WM: Absolutely. I call this clear density/dense clarity. The image of clear density is a piece of quartz, which is heavy in the hand but beautifully clear
to the eye. For instance, in the battle of Petersburg, the chorale music used clarified and rendered more transparent the “dense” images of that sequence. On the other hand, you might want to add density to an image. One example is the scene in the Godfather before Michael (Al Pacino) kills Sollozzo.
This was just a dialogue scene in a restaurant. One third of the dialogue was in Italian without subtitles so the audience was really thrown back on the images of just the faces. Francis (Ford Copolla) didn’t want music under the scene, reserving the big tutti chords after the murders and after Michael had dropped the gun. So hence, the rumbling screeching train noise came in before the act of murder to densify a scene that was very clear in what was going on.
JJD: Is it true that you also prefer using sound as the bridging element between scenes and time transitions? You rarely use picture dissolves. Why the choice?
WM: I would never make a dissolve that isn’t graphically interesting simply to say “and time passed.” If two images actually go together in an interesting way visually and get across the idea of time transition or the metaphysical collision between the ideas, then I’m perfectly open to it. By usually pre-lapping the sound, you can do much the same whereby colliding the images may overstate the case. With sound you are much more flexible with what you can overlap. With the image you are stuck with what you have.

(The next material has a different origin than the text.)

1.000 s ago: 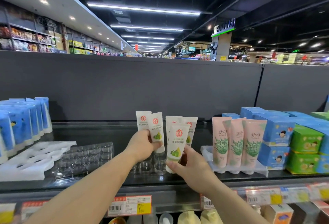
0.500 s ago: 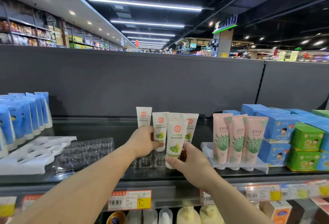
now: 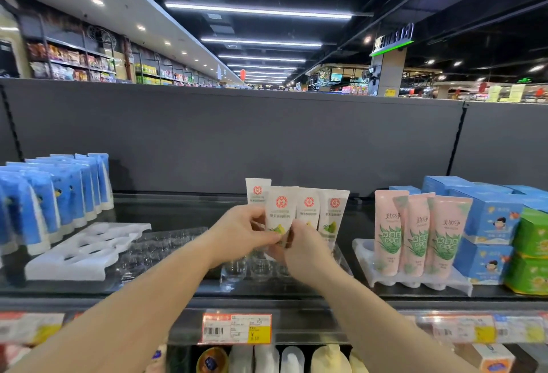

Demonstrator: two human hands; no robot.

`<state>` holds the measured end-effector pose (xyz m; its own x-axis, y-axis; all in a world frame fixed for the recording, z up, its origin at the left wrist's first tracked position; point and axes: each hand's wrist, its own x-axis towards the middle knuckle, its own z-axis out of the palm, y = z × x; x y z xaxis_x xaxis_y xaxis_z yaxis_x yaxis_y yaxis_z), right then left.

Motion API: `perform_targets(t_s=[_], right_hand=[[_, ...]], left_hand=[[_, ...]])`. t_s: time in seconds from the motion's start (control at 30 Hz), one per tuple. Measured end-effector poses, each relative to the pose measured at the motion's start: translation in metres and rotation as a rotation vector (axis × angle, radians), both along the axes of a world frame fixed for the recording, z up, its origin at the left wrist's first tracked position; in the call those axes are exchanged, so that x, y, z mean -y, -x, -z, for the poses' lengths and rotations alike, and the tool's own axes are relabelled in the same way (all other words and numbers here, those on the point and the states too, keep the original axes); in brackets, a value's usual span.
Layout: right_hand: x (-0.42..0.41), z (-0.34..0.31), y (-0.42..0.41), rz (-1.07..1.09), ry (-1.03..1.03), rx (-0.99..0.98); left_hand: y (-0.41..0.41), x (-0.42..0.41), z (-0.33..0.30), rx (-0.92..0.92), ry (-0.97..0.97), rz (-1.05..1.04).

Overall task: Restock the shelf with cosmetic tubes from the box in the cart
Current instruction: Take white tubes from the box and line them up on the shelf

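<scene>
Several white cosmetic tubes with a red round logo stand upright at the middle of the black shelf (image 3: 184, 289). The front white tube (image 3: 281, 207) is gripped at its lower end by both hands. My left hand (image 3: 240, 231) pinches it from the left, and my right hand (image 3: 304, 249) holds it from the right and below. Three more white tubes (image 3: 334, 209) stand just behind and to the right, over a clear plastic holder (image 3: 237, 275). The tubes' caps are hidden by my hands. The cart and its box are out of view.
Blue tubes (image 3: 47, 194) line the shelf's left end. An empty white foam tray (image 3: 86, 249) and a clear tray (image 3: 166, 243) lie left of my hands. Pink tubes (image 3: 418, 231), blue boxes (image 3: 489, 218) and green boxes (image 3: 530, 254) stand on the right. A grey back panel (image 3: 267, 141) closes the shelf.
My two hands have come together at the base of the front white tube. The white tubes now stand closer together in one cluster. The view has tilted slightly.
</scene>
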<state>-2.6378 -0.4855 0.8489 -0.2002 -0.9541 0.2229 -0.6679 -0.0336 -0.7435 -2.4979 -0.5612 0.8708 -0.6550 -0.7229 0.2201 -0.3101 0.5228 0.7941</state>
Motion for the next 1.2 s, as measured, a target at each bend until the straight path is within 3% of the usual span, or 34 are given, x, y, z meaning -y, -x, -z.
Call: perform_targets(t_s=[0.17,0.37,0.67,1.03,1.2], right_hand=[[-0.006,0.009,-0.002,0.086,-0.07,-0.216],[-0.018,0.018,-0.002,0.027,-0.108,-0.503],[-0.018,0.019,-0.001,0.024,-0.127,-0.515],[-0.017,0.02,-0.001,0.016,-0.132,-0.521],[-0.018,0.019,0.0,0.009,-0.137,-0.505]], left_hand=[[-0.017,0.04,0.004,-0.058,-0.077,-0.2],[-0.001,0.063,0.015,-0.04,-0.092,-0.196],[0.004,0.062,0.017,-0.011,-0.096,-0.067],[0.006,0.057,0.017,0.153,-0.011,-0.051],[0.005,0.051,0.018,0.131,-0.045,-0.09]])
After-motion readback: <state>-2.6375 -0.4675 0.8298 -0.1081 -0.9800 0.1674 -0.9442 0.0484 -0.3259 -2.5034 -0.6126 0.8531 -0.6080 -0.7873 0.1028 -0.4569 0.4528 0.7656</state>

JJD: Your decision to cut Cold Mountain using Final Cut Pro was a bold step, but no surprise to many since you have thrust yourself onto the “bleeding edge” of technology many times before. Do you find that the process of learning new technologies may precipitate those “serendipitous” events that may otherwise be left undiscovered?
WM: So, by purposely breaking familiar and comfortable work habits, it makes you examine the process more closely. It also throws up some random elements that would otherwise be too comfortable. I am open to that. Believe me, I understand people who are not open to it. It’s a question of temperament.